John Lukas, engineer extraordinaire at Babble-On Recording Studios, and I are embarking on a new, terribly exciting audiobook series together. Our very first session consisted of testing out various microphones and accompanying audio gear to obtain just the right sound. The story, in pictures*:
The engineering studio and the recording booth beyond, taken from the fancy sofas that I never get to sit on when I’m in session.
The headphones I use in the booth to hear both myself and John when he talks to me from the engineering studio. I initially took a picture of them because John said the last person to use them was Topher Grace. Yes, that Topher Grace. He was in recording some promo pieces for his new movie, Take Me Home Tonight. In case there was any concern, I can now assure the world that Topher Grace does not have head lice.
Shotgun mic. This was our first try, and ultimately decided against it. Not that it didn’t sound good, mind you.
Super-duper ultra-fancy expensive mic. Gorgeous, and did I mention expensive? We ultimately decided against this one, too.
The winner. A Neumann condenser mic. André, John’s boss at Babble-On and an all-around fantastic fellow, told us after the session that he’s used this mic with me before on a couple of occasions with great results. Nothing like the joy of many minds coming to the same conclusion independently. We’ve so got this.
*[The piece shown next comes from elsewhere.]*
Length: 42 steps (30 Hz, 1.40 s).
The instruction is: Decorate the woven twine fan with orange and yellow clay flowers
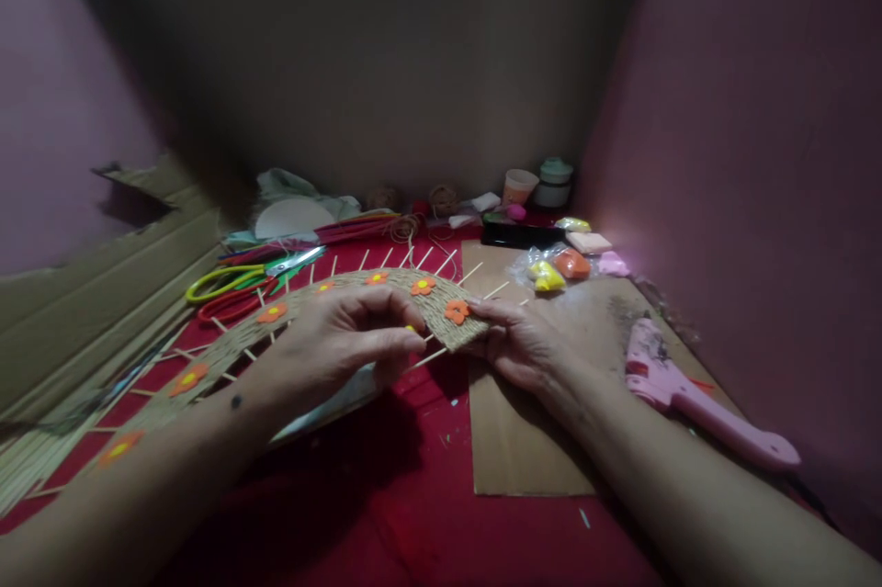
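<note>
A curved band (441,326) woven from twine on thin wooden sticks arches across the table. Orange flowers with yellow centres, such as this flower (423,286), sit along it. The rightmost flower (456,312) shows no yellow in its middle. My right hand (520,344) grips the band's right end, thumb on top beside that flower and fingers underneath. Above the band's inner edge, my left hand (351,330) is closed in a pinch. A small yellow piece (411,328), seemingly soft clay, shows between its thumb and forefinger, mostly hidden.
A pink glue gun (709,412) lies at the right by a cardboard sheet (524,449). Bagged yellow clay (547,276) and orange clay (571,263) lie beyond, near a black phone (522,234). Scissors (231,282) lie at left. A cup (519,187) and jar (554,183) stand behind.
</note>
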Motion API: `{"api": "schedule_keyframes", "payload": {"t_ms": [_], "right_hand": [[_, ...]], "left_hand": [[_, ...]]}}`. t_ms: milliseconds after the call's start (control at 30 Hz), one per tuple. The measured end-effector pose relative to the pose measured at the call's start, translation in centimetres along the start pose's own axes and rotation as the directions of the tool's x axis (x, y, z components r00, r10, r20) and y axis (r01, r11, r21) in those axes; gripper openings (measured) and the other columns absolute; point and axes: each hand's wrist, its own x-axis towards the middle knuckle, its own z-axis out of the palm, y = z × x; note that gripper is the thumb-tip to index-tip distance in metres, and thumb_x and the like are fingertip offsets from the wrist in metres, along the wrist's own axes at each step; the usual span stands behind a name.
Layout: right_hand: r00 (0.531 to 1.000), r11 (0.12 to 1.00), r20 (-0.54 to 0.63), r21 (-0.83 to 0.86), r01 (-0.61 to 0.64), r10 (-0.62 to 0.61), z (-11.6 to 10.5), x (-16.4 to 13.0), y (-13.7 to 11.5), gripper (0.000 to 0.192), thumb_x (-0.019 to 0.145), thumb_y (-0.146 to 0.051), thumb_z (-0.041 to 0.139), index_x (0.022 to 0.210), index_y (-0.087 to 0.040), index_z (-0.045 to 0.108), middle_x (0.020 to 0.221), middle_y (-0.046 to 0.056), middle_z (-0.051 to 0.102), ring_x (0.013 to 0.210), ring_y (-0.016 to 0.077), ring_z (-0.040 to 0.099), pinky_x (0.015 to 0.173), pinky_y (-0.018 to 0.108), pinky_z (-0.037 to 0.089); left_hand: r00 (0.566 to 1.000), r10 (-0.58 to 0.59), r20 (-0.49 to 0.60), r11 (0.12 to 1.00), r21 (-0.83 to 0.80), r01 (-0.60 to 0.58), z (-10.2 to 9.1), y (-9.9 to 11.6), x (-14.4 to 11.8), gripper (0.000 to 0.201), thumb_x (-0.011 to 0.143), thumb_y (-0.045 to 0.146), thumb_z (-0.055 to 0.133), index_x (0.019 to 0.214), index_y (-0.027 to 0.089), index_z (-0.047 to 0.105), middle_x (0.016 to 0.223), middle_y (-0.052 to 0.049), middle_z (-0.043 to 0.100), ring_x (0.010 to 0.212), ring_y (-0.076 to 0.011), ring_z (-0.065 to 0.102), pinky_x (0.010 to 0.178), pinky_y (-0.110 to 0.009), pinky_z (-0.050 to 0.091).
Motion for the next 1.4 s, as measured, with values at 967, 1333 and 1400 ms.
{"api": "schedule_keyframes", "payload": {"t_ms": [967, 1333, 1400], "right_hand": [[1.000, 1.000, 0.006, -0.011, -0.002, 0.002, 0.4, -0.4, -0.2, 0.010, 0.071, -0.009, 0.059, 0.076, -0.009, 0.067, 0.075, 0.010, 0.067, 0.069, 0.0192, 0.060, 0.067, 0.037, 0.053], [0.998, 1.000, 0.063, 0.003, -0.007, 0.007, 0.5, -0.5, -0.3, 0.012, 0.071, -0.011, 0.058, 0.077, -0.008, 0.068, 0.076, 0.012, 0.068, 0.071, 0.0206, 0.063, 0.070, 0.037, 0.053], [0.998, 1.000, 0.066, 0.002, -0.013, 0.013, 0.4, -0.4, -0.3, 0.012, 0.071, -0.011, 0.058, 0.077, -0.008, 0.068, 0.074, 0.011, 0.068, 0.070, 0.0200, 0.063, 0.071, 0.037, 0.052]], "left_hand": [[0.985, 0.170, -0.030, 0.970, 0.180, -0.162, 1.1, 1.8, 1.7, 0.014, 0.080, 0.030, 0.065, 0.086, 0.017, 0.066, 0.058, 0.003, 0.062, 0.048, -0.0084, 0.057, 0.043, -0.018, 0.045], [0.956, 0.295, -0.005, 0.808, 0.535, -0.246, 1.0, 0.5, 3.5, 0.020, 0.083, 0.028, 0.057, 0.095, 0.017, 0.068, 0.077, -0.002, 0.067, 0.066, -0.0115, 0.060, 0.062, -0.022, 0.050], [0.960, 0.282, 0.003, 0.778, 0.585, -0.230, 1.3, 0.7, 3.6, 0.022, 0.083, 0.028, 0.054, 0.095, 0.015, 0.068, 0.078, -0.004, 0.068, 0.066, -0.0127, 0.061, 0.063, -0.024, 0.049]]}}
This is a windscreen that we decided to ditch because we didn’t need it due to mic placement – as John so aptly put it, “just one less thing up in your grill.”
I think we toggled back and forth between a couple of pre-amps, and ultimately chose to go with this puppy. Honestly, I’m really not sure, but the light was on when I came out of the booth, so I assumed this is what we used. I mostly just took the photo because the light is a killer blueish-purple. How nice of me to then covert it to black and white, right? Whatevs, it’s become my special light and I am now very protective of it. Okay. Fine. Here:
Happy now? Sheesh. Moving on.
The first book we’re going to record. May Futrelle was on the Titanic and survived, her husband Jacques Futrelle, also a famous novelist, did not. I studied up on them during my stint in the Science Museum of Minnesota’s Titanic: The Artifact Exhibition portraying Nurse Evelyn Marsden. There’s no way I’m letting 200+ hours of Titanic research go to waste.
I’m working from a gorgeous first edition, printed in 1911. The illustrations are divine.
John at work, editing out the page-turns and working his audio mastering magic via The Fastest Digits in All The Land. Holy cajones does that guy fly!
The ultimate goal is to get these distributed via Audible, Amazon, and iTunes. Of course we’ll let you know when they’re available, are you kidding me? Until then…you’ll just have to settle for the joy in the anticipation.
*all shots were taken on a whim with my iPhone. So, you know, don’t judge me on quality. Dammit Jim, I’m an actress, not a photographer.